# Work instructions:
Write out exactly the first lines of the listing, ending on the line that contains "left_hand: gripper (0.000".
*** Block opens ***
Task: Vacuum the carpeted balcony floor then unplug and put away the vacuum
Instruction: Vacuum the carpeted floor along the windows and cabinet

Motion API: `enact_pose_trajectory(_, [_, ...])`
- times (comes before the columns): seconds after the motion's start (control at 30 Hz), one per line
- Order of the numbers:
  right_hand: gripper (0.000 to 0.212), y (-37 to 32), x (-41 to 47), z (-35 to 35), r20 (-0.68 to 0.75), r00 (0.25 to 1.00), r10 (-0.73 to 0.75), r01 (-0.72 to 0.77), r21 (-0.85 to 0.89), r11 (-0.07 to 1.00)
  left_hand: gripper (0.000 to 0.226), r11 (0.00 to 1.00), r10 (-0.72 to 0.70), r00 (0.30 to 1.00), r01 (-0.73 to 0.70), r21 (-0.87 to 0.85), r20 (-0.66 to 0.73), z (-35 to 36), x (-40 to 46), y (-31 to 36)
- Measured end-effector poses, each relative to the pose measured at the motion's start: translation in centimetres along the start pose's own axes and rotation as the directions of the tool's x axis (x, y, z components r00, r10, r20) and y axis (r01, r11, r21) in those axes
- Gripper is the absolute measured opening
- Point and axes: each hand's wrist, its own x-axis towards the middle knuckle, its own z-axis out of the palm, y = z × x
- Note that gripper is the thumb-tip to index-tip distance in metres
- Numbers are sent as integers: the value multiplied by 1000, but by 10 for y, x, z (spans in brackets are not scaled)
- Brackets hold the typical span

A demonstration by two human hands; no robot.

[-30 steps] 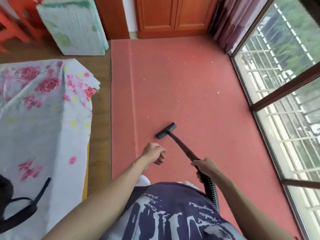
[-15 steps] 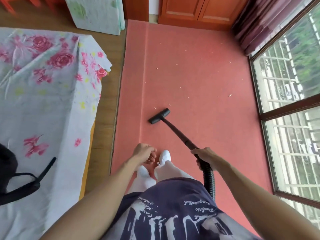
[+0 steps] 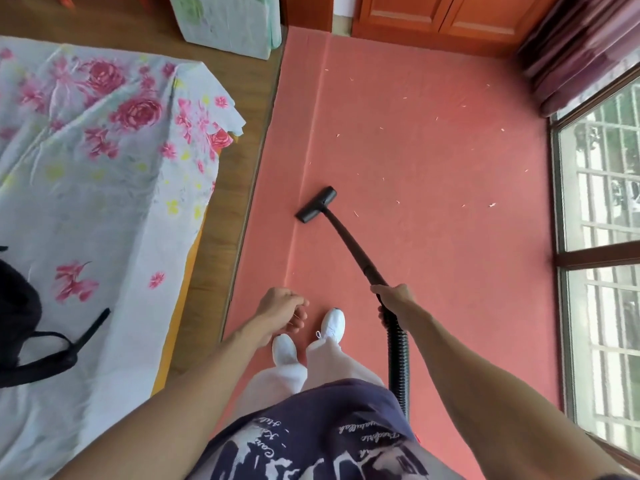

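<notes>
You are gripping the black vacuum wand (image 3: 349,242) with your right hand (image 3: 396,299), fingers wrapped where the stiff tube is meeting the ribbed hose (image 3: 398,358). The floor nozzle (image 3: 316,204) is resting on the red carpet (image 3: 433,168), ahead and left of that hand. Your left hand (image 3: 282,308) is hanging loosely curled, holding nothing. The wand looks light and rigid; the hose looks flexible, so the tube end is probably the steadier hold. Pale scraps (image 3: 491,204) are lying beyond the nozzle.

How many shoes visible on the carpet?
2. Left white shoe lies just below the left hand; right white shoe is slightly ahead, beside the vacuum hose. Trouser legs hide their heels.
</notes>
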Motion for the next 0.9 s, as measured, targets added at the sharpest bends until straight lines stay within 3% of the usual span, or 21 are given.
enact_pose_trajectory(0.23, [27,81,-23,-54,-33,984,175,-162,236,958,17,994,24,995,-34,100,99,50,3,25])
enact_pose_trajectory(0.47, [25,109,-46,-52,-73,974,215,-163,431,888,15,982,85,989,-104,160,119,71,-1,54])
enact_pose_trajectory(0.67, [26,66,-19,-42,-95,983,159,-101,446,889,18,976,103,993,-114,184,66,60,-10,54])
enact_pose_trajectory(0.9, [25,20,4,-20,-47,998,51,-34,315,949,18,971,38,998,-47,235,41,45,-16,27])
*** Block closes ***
# Task output:
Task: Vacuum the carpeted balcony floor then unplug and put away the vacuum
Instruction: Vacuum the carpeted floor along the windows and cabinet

Motion API: `enact_pose_trajectory(_, [_, ...])`
- times (comes before the columns): seconds after the motion's start (control at 30 Hz), one per line
- Order of the numbers:
  right_hand: gripper (0.000 to 0.212), y (-37 to 32), x (-41 to 47), z (-35 to 35), r20 (-0.68 to 0.75), r00 (0.25 to 1.00), r10 (-0.73 to 0.75), r01 (-0.72 to 0.77), r21 (-0.85 to 0.89), r11 (-0.07 to 1.00)
  left_hand: gripper (0.000 to 0.226), r11 (0.00 to 1.00), r10 (-0.72 to 0.70), r00 (0.30 to 1.00), r01 (-0.73 to 0.70), r21 (-0.87 to 0.85), r20 (-0.66 to 0.73), z (-35 to 36), x (-40 to 46), y (-31 to 36)

Nothing else remains to be done in this exercise.